• _Action item_
With the material below, print exactly the lines between the line holding "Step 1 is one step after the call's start" and the line holding "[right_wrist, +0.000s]", inclusive. Add nothing else.

-----

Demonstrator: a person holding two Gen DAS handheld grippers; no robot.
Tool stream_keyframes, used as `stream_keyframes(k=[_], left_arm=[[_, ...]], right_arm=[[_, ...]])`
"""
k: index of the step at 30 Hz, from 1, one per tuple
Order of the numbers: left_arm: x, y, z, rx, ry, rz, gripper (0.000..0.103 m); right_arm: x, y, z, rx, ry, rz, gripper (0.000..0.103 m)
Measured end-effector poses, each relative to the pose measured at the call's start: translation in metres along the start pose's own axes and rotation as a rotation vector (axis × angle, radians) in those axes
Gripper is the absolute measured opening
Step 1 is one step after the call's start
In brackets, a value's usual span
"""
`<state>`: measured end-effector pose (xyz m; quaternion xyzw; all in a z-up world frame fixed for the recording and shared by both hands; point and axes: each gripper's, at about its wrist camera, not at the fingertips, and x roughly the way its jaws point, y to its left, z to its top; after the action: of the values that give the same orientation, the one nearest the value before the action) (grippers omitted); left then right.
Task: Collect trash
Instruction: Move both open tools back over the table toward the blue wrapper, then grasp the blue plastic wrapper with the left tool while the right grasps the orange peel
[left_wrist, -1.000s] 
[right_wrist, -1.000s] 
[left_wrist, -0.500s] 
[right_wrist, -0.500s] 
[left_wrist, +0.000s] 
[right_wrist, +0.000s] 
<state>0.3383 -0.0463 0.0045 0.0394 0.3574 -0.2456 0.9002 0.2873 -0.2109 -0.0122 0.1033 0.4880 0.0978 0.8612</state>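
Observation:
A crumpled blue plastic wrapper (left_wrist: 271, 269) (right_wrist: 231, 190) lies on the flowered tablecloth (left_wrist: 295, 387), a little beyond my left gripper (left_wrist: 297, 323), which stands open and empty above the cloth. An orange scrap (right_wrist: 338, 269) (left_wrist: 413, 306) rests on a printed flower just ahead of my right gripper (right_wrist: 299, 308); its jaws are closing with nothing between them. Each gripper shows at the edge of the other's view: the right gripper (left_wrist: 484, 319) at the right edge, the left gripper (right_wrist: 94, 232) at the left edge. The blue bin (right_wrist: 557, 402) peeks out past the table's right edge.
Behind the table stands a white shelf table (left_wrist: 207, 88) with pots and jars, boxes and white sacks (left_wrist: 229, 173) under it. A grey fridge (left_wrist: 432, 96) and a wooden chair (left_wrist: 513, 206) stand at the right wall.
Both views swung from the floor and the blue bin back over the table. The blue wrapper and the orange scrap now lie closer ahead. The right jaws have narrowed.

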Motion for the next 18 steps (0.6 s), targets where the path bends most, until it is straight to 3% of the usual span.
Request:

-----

• _Task output_
Step 1 is one step after the call's start
In brackets, a value's usual span
"""
`<state>`: measured end-effector pose (xyz m; quaternion xyzw; all in a z-up world frame fixed for the recording and shared by both hands; point and axes: each gripper's, at about its wrist camera, not at the fingertips, and x roughly the way its jaws point, y to its left, z to its top; after the action: of the values that give the same orientation, the one nearest the value before the action) (grippers omitted); left then right.
Task: Collect trash
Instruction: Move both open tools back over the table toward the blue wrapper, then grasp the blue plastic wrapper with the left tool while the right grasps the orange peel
[left_wrist, -1.000s] 
[right_wrist, -1.000s] 
[left_wrist, -0.500s] 
[right_wrist, -0.500s] 
[left_wrist, +0.000s] 
[right_wrist, +0.000s] 

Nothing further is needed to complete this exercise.